Ce furent bien ces évènements qui l’orientèrent vers une nouvelle conception de la poésie qu'il exposa dans les lettres dites du « Voyant » où le poète se fait voyant en trouvant l’inconnu par « un long, immense et raisonné dérèglement de tous les sens ». Le futur poète est comme « un voleur de feu ». Pour cela une méthode infaillible : s’encrapuler en se conduisant d’une manière scandaleuse tout en bouleversant le langage, le défigurer. L’essentiel de Rimbaud se trouve là, dans cette annonce de libération intime qui transforme la personne humaine et la parole. La poésie ne pouvait être qu’à ce prix.

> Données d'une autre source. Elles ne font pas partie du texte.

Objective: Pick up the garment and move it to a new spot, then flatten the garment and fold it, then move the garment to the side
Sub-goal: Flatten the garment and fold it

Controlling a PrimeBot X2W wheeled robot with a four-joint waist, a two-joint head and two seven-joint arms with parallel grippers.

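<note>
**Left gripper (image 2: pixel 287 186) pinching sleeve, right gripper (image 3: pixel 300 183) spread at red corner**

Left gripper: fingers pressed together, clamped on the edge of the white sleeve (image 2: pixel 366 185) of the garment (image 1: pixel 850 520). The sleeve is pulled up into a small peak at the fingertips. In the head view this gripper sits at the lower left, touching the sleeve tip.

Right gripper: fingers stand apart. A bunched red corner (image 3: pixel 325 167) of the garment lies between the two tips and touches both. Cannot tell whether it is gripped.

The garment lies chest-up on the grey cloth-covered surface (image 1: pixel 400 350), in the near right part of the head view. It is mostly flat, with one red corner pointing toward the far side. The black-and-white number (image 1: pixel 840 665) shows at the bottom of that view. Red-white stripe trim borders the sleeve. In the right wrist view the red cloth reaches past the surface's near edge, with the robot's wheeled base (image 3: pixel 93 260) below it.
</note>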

Il n’avait pas vingt ans quand il écrivit les vers du Bateau ivre, du Dormeur du val, ou de Voyelles qui comptent parmi les plus célèbres de la poésie française. C’était avant que ce génie précoce ne cessât d’écrire des poèmes, à partir de 1875, pour entamer une nouvelle carrière, celle de l’aventure.

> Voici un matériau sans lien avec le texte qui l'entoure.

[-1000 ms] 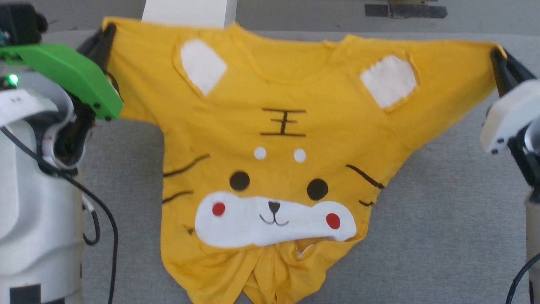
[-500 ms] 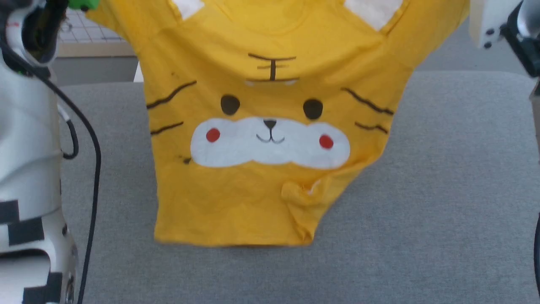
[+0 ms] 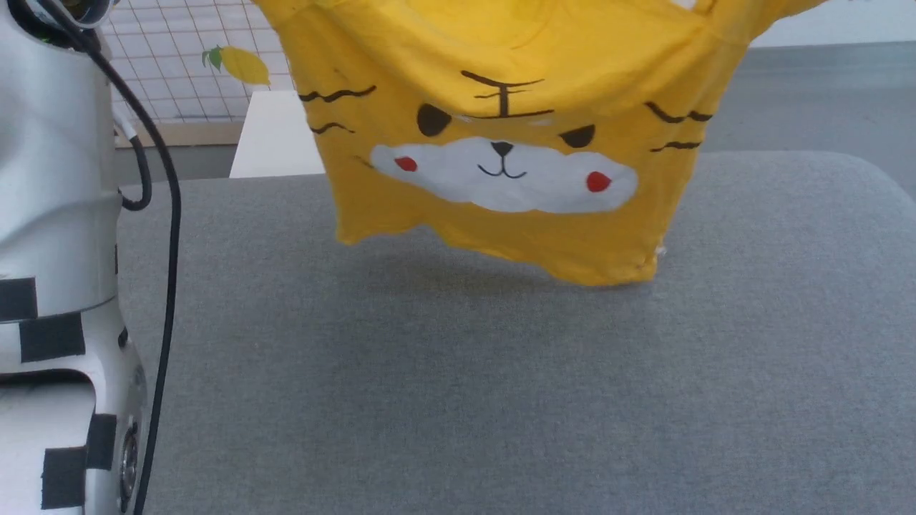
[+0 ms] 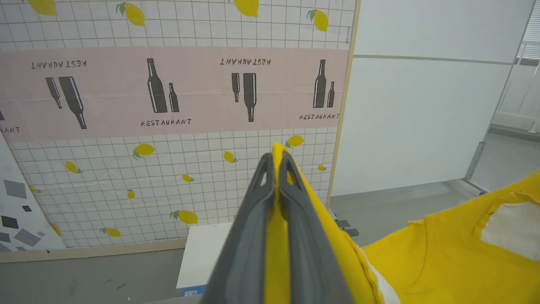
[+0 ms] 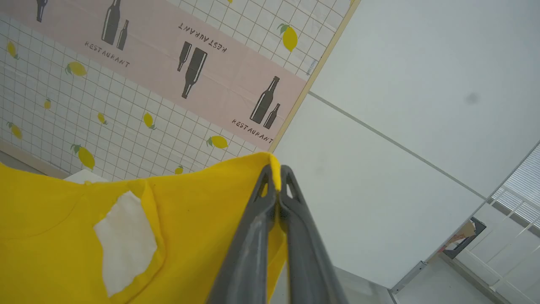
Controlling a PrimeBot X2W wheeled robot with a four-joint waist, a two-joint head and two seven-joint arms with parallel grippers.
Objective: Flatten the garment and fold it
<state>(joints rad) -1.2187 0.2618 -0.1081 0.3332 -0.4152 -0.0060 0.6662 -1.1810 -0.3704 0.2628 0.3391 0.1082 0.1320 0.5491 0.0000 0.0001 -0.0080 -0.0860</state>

L’aventure, il l‘avait déjà connue sous une autre forme avec Paul Verlaine. En 1871, les poèmes qui lui avaient envoyés avaient enthousiasmé le parnassien qui l’invita à Paris. Choquant ceux qui l’approchaient par ses manières grossières, Verlaine ne l’en avait pas moins suivi lorsqu’il quitta la capitale en 1872. Entre la Belgique et l’Angleterre les deux amants vécurent une existence errante qui se termina en juillet 1873 lorsque Verlaine lui tira dessus, le blessant légèrement. Après une dernière rencontre en 1875, les deux hommes ne se revirent plus.

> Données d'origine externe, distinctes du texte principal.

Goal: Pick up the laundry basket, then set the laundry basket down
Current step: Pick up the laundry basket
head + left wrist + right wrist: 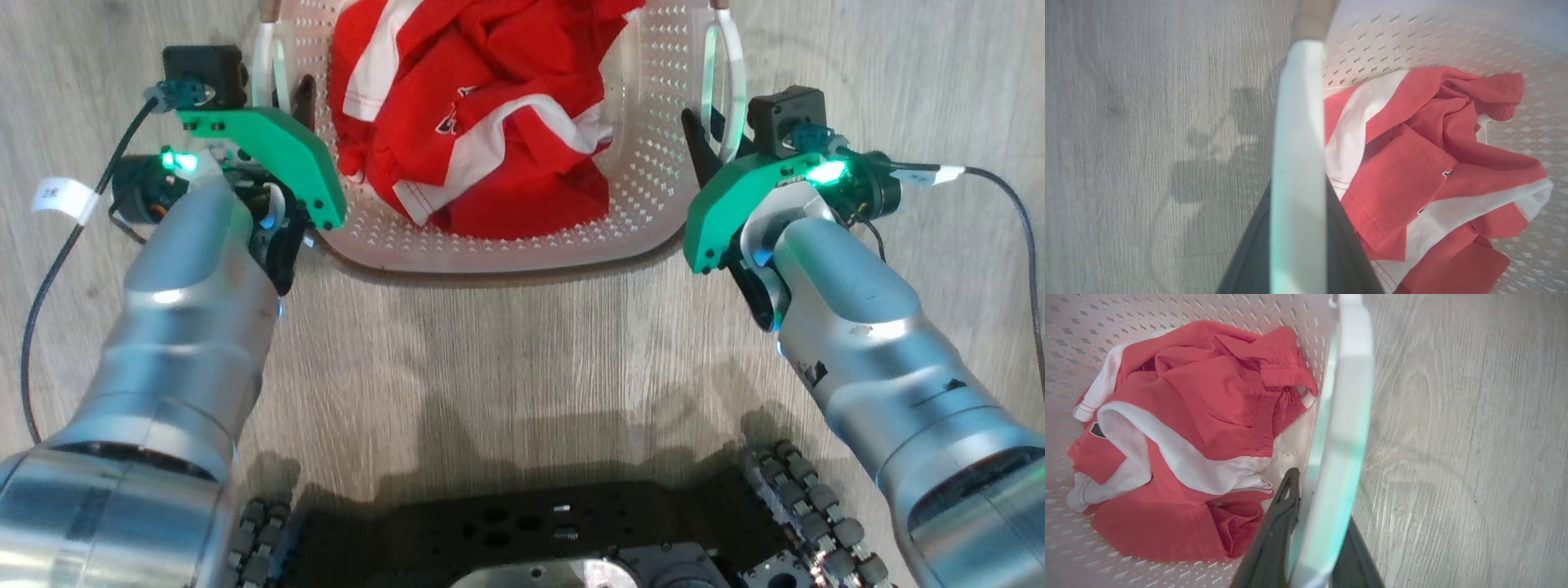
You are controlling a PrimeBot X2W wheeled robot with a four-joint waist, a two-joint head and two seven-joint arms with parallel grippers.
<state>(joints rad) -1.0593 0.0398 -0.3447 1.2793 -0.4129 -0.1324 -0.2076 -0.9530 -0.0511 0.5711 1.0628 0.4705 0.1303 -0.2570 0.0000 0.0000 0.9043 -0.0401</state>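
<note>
Grey wood-grain floor (506, 351), with the laundry basket (653, 163) gripped by both side handles.
The left claw (290, 94) pinches the left handle (1298, 143), a dark finger (1249, 261) flat against each side. The right claw (709, 131) likewise pinches the right handle (1339, 437), one finger (1278, 522) inside the wall and one outside. The basket spans the gap between the claws, and a crumpled red-and-white garment (473, 106) lies inboard of each. Gripping opposite handles looks meant to keep the basket level so the load does not slide. I cannot tell whether it is clear of the floor.
</note>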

A partir de cette année, voyages et aventures exotiques le menèrent notamment à Chypre puis à Aden (Arabie), et à Harrar (Abyssinie) où il gérait simultanément un comptoir commercial. Il se fit un peu trafiquant d’armes, reconnut des régions jusque là inexplorées, etc.
En dix ans ses affaires étaient devenues prospères quand, atteint d’une tumeur au genou, il dut rentrer en France pour se soigner en mai 1891. Amputé d’une jambe à Marseille, victime d’un cancer généralisé, il y mourut quelques mois plus tard veillé par sa sœur cadette Isabelle.
Bien que brève, la densité de son œuvre poétique fait d'Arthur Rimbaud une des figures premières de la littérature française. L’ensemble de ses choix de vie participa aussi à forger son mythe.